C'è poi la questione che più d'ogni altra "fa venire il sangue amaro" all'autore: mai nei libri di psichiatria si parla di legare la gente, mai se ne parla, negli anni di specializzazione: "Ma allora - si chiede - perché è una pratica tanto diffusa, che coinvolge l'80% degli SPDC d'Italia? E' una questione di etica e di cultura: altro che reclamare più operatori, occorre cambiar loro la testa".
La testa di Cipriano è ostinata, cocciuta, piena di sogni ma bastano le poche righe del capitolo di una notte al pronto soccorso per capire di che pasta sono fatti questi sogni. Forse il meglio di questa testimonianza è in ciò che non vi abbiamo anticipato, nelle tracce di romanzo, di saggio, di reportage, di manuale di sopravvivenza.
Non a caso Cipriano chiede aiuto alle parole di Goethe: "Ciò che qui ho narrato è realmente accaduto, ma niente è accaduto come qui ho narrato".
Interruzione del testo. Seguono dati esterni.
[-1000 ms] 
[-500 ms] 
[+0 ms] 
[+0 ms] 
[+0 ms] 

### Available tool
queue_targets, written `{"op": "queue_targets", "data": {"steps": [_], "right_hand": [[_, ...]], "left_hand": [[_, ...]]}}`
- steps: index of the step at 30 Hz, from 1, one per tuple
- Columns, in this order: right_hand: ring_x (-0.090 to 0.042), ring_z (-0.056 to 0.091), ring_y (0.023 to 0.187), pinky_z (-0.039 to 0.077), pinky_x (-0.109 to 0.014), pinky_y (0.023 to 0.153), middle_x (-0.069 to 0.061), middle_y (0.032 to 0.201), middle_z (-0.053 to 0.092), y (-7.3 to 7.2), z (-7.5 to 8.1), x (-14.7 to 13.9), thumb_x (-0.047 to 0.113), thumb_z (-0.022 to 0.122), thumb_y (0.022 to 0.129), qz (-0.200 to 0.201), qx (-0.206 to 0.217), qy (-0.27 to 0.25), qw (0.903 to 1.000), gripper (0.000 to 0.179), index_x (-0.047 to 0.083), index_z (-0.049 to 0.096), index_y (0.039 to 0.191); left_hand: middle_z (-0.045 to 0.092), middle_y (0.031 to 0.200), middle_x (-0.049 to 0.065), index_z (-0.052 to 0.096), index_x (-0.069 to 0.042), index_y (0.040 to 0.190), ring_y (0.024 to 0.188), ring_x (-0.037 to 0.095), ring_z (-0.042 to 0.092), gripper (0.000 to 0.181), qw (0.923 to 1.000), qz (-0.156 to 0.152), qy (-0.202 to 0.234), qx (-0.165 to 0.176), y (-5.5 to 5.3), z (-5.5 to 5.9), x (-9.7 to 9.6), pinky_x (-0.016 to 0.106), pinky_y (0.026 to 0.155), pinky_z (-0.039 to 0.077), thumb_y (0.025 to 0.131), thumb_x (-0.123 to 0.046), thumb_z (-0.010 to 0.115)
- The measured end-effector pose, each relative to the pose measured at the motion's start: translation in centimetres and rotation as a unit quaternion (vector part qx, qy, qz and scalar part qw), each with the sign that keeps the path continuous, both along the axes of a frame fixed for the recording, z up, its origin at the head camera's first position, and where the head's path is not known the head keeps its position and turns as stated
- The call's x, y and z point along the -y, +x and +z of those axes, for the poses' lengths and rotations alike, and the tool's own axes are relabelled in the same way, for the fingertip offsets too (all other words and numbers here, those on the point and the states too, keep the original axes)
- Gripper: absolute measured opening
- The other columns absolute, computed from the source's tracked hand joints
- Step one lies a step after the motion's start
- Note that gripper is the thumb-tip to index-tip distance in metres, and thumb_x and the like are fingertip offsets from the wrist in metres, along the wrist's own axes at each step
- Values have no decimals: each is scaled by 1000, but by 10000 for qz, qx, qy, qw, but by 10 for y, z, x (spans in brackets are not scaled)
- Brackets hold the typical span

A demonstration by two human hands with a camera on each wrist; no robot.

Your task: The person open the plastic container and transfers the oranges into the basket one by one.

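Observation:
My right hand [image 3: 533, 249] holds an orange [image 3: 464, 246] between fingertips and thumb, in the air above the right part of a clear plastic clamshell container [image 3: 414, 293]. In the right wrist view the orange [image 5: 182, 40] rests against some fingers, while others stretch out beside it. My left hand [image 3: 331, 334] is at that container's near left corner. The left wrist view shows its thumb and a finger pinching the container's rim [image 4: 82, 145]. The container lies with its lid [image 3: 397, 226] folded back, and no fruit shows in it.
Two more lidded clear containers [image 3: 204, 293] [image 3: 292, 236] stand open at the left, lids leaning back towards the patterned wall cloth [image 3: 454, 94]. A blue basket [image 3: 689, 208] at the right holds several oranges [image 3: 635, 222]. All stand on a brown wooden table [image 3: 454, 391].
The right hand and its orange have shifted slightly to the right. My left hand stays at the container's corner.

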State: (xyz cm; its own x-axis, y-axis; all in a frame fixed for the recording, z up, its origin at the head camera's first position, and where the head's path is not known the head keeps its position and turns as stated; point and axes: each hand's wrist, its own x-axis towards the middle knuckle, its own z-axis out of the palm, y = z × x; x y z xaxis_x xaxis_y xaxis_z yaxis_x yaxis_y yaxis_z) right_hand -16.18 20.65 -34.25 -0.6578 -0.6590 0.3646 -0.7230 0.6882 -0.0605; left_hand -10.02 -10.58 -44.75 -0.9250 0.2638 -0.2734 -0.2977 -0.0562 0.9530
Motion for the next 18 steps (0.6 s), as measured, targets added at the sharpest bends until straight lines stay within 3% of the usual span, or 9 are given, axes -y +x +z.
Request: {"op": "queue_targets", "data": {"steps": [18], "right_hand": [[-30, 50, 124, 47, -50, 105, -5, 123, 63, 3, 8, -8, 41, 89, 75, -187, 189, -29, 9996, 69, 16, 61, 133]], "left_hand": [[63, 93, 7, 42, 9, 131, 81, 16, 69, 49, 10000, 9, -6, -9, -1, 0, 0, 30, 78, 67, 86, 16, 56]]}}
LA SOLITUDINE DEI MODERNI MANICOMI



Marco Neirotti - La Stampa

“Stavolta ti tengo legata al letto un mese”.  “Qui nessuno vuole farle male, voglio solo capire come mai l’hanno portata in ospedale”. Due atteggiamenti si scontrano di fronte all’enigma della malattia mentale: quello dell’arcana paura e cieca reazione e quello del pacato comprendere. Era così prima di Franco Basaglia, è così dopo una rivoluzione radicale nel bene e nelle radicalizzazione di comodo, tradita dalla fretta sommaria della superficialità politica.
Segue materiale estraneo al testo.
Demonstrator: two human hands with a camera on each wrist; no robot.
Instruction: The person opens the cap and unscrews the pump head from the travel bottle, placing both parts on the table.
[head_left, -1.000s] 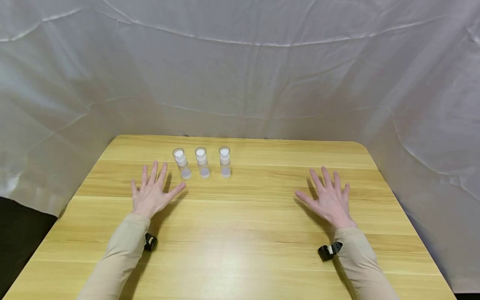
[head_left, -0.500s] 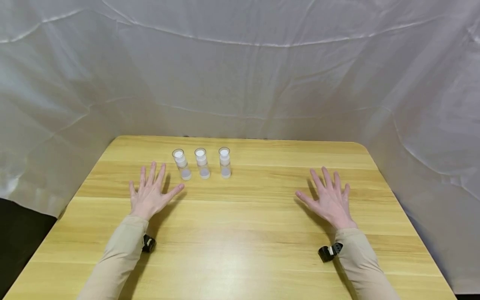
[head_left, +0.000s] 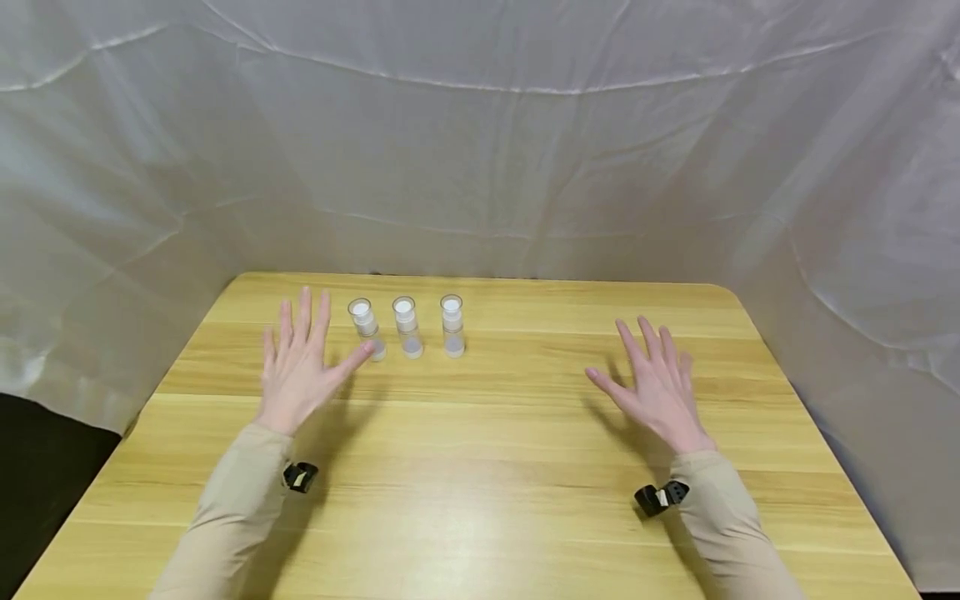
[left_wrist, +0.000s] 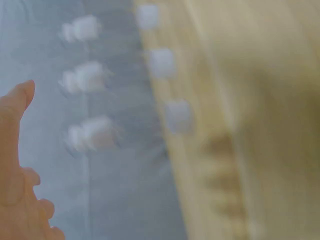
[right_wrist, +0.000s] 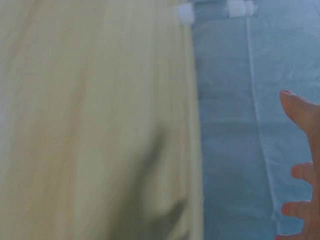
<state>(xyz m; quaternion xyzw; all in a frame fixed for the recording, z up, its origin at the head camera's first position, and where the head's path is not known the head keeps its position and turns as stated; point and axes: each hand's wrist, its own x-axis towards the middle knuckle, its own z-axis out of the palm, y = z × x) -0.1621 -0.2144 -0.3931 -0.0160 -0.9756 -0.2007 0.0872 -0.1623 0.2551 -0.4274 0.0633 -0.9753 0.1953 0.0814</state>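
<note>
Three small clear bottles with white upper parts and white bases stand in a row toward the back left of the table: a left bottle point(head_left: 363, 320), a middle bottle point(head_left: 408, 328) and a right bottle point(head_left: 453, 327). My left hand point(head_left: 296, 375) hovers beside the left bottle, fingers spread; in the head view its thumb overlaps that bottle's lower part, and I cannot tell whether they touch. The left wrist view shows all three blurred. Over the table's right side my right hand point(head_left: 662, 392) is held up with spread fingers, holding nothing. One bottle point(right_wrist: 215, 11) appears atop the right wrist view.
The wooden table point(head_left: 495, 458) has rounded back corners. A pale grey cloth point(head_left: 480, 150) hangs behind it and along both sides. Black wrist devices point(head_left: 301, 477) are worn on both sleeves.
Both hands have lifted off toward the camera, their shadows now farther from them; the left fingertips reach higher in view. The bottles stand where they were.
</note>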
Fasce di contenzione e dialogo, colate di psicofarmaci e terapia della parola si spintonano nei Servizi Psichiatrici di Diagnosi e Cura, i “repartini” ospedalieri, solitari avamposti della lotta alla follia, dove si affrontano le fasi acute dei disturbi, talora violente. Tra episodi della propria quotidianità e analisi degli studi sulla mente, sul sistema nervoso, sui farmaci, percorre i repartini Piero Cipriano in La fabbrica della cura mentale (Elèuthera edizioni), “diario di uno psichiatra riluttante”.
Troppo giovane per aver direttamente incontrato Basaglia ma non poer averne assimilato gli ideali di restituzione della dignità del malato, Cipriano attraversa come stanze di un castello kafkiano i manicomietti-lampo dove spesso – a fronte di esempi di abnegazione ed efficienza – sembra si sia abdicato al principio fondamentale – la sintonia con il sofferente – e ci si ritrovi, talora proprio malgrado, in un dispensario di sedativi e anttipsicotici, recuperando e rispolverando dalle antiche strutture cinghie per irriducibili e trasferimenti in case di cura dotate di apparecchi per l’elettroshock, quando si ritengano vani gli altri strumenti.
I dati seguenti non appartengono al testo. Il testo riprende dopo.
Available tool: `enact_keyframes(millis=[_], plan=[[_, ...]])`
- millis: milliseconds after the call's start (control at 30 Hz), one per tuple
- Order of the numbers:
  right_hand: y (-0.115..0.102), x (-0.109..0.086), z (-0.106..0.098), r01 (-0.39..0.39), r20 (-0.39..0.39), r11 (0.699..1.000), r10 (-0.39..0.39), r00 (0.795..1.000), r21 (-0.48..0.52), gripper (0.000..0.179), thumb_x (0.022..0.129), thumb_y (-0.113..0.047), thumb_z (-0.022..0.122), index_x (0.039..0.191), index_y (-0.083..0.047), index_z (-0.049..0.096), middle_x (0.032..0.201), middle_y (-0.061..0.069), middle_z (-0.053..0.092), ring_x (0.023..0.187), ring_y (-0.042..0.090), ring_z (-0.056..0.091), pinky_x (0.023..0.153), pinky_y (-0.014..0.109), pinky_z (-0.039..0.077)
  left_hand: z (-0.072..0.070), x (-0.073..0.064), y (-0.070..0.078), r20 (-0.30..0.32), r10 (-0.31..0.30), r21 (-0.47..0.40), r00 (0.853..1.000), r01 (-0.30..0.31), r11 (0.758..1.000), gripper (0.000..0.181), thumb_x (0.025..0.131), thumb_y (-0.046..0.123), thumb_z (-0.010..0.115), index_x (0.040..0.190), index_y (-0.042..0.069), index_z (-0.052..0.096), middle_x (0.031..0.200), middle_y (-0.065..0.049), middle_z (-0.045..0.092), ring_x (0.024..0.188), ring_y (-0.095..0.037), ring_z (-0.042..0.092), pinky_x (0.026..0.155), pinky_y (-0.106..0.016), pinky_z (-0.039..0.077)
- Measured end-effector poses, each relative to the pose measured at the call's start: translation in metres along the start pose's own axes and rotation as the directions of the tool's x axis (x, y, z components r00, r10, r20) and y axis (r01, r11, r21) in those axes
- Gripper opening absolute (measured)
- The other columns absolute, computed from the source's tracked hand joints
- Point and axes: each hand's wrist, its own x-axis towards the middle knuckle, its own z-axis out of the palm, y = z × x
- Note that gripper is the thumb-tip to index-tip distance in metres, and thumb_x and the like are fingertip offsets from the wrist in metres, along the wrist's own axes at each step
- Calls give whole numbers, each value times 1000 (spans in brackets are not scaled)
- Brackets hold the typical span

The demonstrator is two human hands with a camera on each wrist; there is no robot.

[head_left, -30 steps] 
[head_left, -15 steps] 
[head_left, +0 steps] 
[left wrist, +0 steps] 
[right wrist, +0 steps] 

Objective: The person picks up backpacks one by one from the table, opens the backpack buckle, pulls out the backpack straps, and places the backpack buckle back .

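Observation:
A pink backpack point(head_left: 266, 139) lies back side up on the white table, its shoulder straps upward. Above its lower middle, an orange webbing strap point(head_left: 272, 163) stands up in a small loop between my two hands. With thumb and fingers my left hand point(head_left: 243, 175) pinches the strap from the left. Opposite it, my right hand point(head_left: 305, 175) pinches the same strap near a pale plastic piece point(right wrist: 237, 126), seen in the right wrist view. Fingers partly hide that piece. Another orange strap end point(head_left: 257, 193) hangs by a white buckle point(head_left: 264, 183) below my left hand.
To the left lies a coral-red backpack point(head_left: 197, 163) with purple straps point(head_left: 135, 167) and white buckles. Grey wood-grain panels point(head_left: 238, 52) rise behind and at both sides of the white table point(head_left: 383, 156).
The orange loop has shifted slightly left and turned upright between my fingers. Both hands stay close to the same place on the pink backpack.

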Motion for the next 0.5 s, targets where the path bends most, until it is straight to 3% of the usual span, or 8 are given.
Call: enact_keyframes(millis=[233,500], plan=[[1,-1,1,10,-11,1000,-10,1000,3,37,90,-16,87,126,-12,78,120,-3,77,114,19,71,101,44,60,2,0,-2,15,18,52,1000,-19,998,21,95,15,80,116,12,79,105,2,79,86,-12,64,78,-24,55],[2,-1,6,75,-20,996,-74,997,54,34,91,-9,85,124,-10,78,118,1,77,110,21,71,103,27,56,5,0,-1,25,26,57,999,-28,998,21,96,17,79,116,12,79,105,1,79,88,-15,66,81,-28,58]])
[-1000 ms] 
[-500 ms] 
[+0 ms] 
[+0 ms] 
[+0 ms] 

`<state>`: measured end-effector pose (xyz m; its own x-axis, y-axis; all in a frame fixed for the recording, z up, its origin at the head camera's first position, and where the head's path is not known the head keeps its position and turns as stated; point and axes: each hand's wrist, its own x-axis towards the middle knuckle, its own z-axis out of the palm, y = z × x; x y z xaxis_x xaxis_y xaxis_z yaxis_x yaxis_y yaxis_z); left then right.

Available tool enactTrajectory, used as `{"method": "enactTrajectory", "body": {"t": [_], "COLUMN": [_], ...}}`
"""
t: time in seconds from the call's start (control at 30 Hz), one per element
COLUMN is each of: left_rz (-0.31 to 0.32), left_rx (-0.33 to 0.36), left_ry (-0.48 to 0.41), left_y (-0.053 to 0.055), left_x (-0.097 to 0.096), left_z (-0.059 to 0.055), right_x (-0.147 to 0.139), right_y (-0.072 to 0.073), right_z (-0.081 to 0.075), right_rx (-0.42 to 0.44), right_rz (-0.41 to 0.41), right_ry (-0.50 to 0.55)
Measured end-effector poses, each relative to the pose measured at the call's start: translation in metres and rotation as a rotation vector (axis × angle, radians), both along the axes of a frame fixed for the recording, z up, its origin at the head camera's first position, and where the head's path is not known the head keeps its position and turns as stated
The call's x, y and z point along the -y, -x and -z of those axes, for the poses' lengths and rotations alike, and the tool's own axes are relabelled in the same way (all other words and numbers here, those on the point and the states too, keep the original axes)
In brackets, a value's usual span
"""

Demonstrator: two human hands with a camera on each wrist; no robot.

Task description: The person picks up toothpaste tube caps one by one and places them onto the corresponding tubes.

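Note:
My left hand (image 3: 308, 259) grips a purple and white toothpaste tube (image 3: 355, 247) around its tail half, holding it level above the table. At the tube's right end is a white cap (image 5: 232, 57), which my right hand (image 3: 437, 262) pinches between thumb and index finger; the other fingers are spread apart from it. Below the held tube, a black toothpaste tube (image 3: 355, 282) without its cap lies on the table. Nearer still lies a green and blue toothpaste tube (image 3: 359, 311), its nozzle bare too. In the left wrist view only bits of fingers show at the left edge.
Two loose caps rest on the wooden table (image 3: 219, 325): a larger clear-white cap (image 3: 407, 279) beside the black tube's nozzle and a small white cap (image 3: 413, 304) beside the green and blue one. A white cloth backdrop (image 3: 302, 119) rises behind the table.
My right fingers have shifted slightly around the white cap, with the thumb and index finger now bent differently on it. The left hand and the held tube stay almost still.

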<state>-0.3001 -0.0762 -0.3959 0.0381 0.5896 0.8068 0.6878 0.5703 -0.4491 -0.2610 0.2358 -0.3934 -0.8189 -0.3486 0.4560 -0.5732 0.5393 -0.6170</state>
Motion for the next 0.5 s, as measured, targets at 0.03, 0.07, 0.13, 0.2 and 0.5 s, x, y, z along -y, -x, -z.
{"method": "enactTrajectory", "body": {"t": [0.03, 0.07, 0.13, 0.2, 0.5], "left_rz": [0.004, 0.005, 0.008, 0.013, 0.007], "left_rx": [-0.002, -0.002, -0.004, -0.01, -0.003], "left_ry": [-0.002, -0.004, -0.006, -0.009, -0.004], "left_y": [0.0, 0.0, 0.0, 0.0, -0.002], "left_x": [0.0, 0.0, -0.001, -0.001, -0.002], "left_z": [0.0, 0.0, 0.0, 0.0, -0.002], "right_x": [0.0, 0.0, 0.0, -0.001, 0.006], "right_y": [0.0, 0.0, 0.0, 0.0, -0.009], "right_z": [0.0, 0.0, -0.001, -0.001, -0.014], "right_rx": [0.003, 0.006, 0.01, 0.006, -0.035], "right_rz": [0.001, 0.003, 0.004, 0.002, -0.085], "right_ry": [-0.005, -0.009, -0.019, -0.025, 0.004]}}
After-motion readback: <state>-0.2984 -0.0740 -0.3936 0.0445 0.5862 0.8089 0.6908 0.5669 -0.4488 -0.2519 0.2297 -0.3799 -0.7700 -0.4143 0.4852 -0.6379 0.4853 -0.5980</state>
L’amarezza di queste pagine nasce dal constatare che se prima si finiva anche per una sciocchezza in lager perenni, oggi si transita in linee di montaggio dove in pochi giorni si coprono le falle più evidenti e si restituiscono al mondo, confidando nei Servizi di salute mentale del territorio, anime soltanto in superficie placate, lasciando inalterata, salvo realtà felici, la solitudine di malati, parenti, operatori stessi.